Aimcor, Alabama Silicon, Inc. v. U.S., CVG-V

Decision Date09 September 1998
Docket NumberNo. 97-1266,CVG-V,97-1266
Citation154 F.3d 1375
PartiesAIMCOR, ALABAMA SILICON, INC. and American Alloys, Inc., Plaintiffs-Appellees, v. The UNITED STATES, Defendant, andenezolana de Ferrosilicio, C.A., Defendant-Appellant.
CourtU.S. Court of Appeals — Federal Circuit

William D. Kramer, Baker & Botts, L.L.P., Washington, DC, argued for plaintiffs-appellees. With him on the brief was Clifford E. Stevens, Jr. Of counsel was Martin Schaefermeier.

Cynthia B. Schultz, Attorney, Commercial Litigation Branch, Civil Division, Department of Justice, Washington, DC, for defendant. Of counsel were David M. Cohen, Director, and Velta A. Melnbrencis, Assistant Director.

Donald B. Cameron, Kaye, Scholer, Fierman, Hays & Handler, LLP, Washington, DC, argued for defendant-appellant.
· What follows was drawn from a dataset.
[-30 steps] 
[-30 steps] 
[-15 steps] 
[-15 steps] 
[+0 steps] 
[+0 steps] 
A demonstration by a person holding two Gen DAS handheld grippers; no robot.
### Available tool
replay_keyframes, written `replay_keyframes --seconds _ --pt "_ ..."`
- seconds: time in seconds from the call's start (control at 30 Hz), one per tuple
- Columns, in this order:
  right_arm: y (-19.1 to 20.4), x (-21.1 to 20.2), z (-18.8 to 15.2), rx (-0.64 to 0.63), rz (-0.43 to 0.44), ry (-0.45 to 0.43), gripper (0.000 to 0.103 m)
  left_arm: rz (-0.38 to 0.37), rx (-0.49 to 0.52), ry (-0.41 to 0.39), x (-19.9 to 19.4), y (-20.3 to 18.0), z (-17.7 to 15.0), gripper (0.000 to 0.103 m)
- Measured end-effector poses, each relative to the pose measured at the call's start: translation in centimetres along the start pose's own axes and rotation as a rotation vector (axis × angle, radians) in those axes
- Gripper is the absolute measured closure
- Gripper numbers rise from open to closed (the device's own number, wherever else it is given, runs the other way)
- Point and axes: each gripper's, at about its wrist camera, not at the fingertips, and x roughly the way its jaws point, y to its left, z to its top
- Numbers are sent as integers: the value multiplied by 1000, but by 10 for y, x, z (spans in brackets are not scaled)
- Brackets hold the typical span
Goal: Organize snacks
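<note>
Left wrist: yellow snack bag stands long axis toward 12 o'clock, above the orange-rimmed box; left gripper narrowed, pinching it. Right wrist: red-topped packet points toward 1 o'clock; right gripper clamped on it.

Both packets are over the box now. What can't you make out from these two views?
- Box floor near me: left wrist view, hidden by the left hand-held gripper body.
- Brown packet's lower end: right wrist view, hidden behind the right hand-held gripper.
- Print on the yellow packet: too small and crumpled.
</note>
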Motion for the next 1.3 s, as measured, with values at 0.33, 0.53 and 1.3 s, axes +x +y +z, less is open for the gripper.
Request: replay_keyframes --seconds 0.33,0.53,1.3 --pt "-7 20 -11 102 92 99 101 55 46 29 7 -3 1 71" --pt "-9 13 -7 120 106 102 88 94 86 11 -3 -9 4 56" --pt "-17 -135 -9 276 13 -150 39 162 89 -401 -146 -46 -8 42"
With him on the brief was Julie C. Mendoza.

Before RICH, PAULINE NEWMAN, and SCHALL, Circuit Judges.

RICH, Circuit Judge.

This appeal is from a judgment entered 31 December 1996 by the United States Court of International Trade in a countervailing duties case, No. 93-06-00322, involving ferrosilicon imported from Venezuela. The Court of International Trade sustained a Second Remand Determination of the International Trade Administration of the United States Department of Commerce ("Commerce"), which found a countervailable subsidy rate. For the reasons set forth below, we affirm-in-part, reverse-in-part, and remand.

BACKGROUND

Plaintiffs-Appellees, Aimcor, Alabama Silicon, Inc., and American Alloys, Inc. (collectively "Aimcor"), are domestic producers, manufacturers, or resellers of ferrosilicon that filed a countervailing duty petition with Commerce alleging that Defendant-Appellant, CVG-Venezolana de Ferrosilicio, C.A., ("FESILVEN"), the sole Venezuelan producer and exporter of ferrosilicon, received countervailable subsidies from the Venezuelan government in its production and exportation of ferrosilicon to the United States. Commerce undertook a countervailing duty investigation for the calendar year 1991, which resulted in a Final Affirmative Countervailing Duty Determination ("Final Determination") deciding that FESILVEN was receiving subsidies from the Government of Venezuela or companies owned by the Government of Venezuela (collectively, "GOV"). Final Affirmative Countervailing Duty Determination: Ferrosilicon From Venezuela; and Countervailing Duty Order for Certain Ferrosilicon From Venezuela, 58 Fed.Reg. 27,539 (May 10, 1993).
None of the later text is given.